De bus stopt. Een vrouw met een kruk doet een poging om in te stappen. ,,Stopt u ook in het centrum van Haren?”, vraagt ze. ,,Nee, lijn 50 wel. Die komt een kwartier na ons”, zegt de meneer in het jasje.

,,O.” Zonder nog iets te zeggen worstelt de vrouw zich met haar krukken weer traag naar buiten. De man in het jasje slaat zijn handen voor zijn ogen. Een meisje met opgeschoren haar en een Chihuahua op schoot schudt haar hoofd. Het hondje heeft een jasje aan.
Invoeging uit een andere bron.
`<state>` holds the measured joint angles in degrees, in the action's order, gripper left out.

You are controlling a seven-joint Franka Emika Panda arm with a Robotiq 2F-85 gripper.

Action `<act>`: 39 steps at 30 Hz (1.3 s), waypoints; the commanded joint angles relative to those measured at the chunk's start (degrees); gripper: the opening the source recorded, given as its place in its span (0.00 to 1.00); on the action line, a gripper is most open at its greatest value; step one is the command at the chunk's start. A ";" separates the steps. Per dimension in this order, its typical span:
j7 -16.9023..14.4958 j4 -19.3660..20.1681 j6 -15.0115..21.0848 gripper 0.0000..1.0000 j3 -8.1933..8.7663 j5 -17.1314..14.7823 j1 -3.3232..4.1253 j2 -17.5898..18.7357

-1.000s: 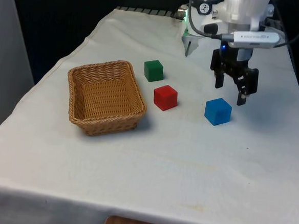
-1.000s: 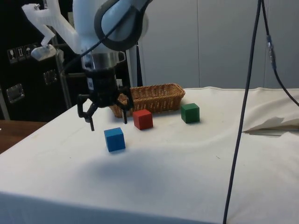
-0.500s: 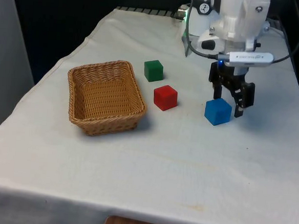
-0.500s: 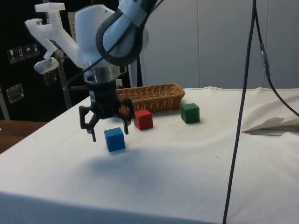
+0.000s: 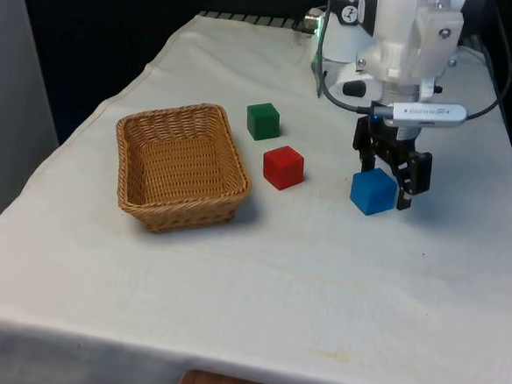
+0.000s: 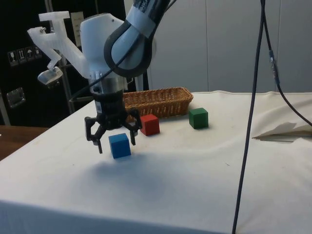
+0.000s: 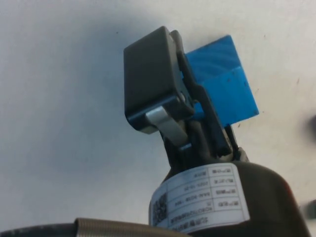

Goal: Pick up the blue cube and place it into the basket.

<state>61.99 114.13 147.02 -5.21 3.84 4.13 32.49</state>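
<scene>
Fingers [image 5: 389,177] spread apart, low over blue cube [image 5: 373,191], which sits on bench toward its robot-end, front view's right. Cube lies between them, slightly nearer camera-side; basket [image 5: 181,166] well apart, past red cube [image 5: 283,167].

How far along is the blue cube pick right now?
Done: the claw is lined up over the blue cube, open, its fingers down around the cube's sides. In hand: the grasp itself, with the cube resting on the cloth. Left: closing, lifting, and carrying it past the red cube to the basket, which holds nothing.
</scene>
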 commanded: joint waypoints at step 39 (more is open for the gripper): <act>-0.46 0.23 -6.25 0.05 -0.17 -0.06 -0.23 -6.70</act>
<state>61.82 114.25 140.66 -5.16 4.07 4.07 25.84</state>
Ik aarzel, ergens voel ik de drang wat te zeggen, het voor de hond of de kersverse buschauffeuse op te nemen, maar ik houd laf mijn mond.

De volgende halte is mijn halte. Verderop zie ik hem al staan. De accountant drukt zijn afzakkende bril met een vinger omhoog. Een vertrouwd gebaar, dat zijn oorsprong vindt in aanhoudend ongemak.
,,Poosje niet gezien”, zeg ik voorzichtig. ,,Nee, nee, sorry. Ik was bezig met een groot project. Ahum. Hij hoest.”
,,Hoe is het met je volkstuintje?” ,,Goed, goed.” Hij zwijgt even. ,,Maar dat is niet de reden dat ik je gevraagd heb om te komen. Ik wil……een advertentie opstellen.”

,,Een advertentie?”
,,Ja. Je weet wel. Een advertentie. Voor, eh, een metgezel.”
Opnieuw drukt hij zijn bril op de brug van zijn neus omhoog.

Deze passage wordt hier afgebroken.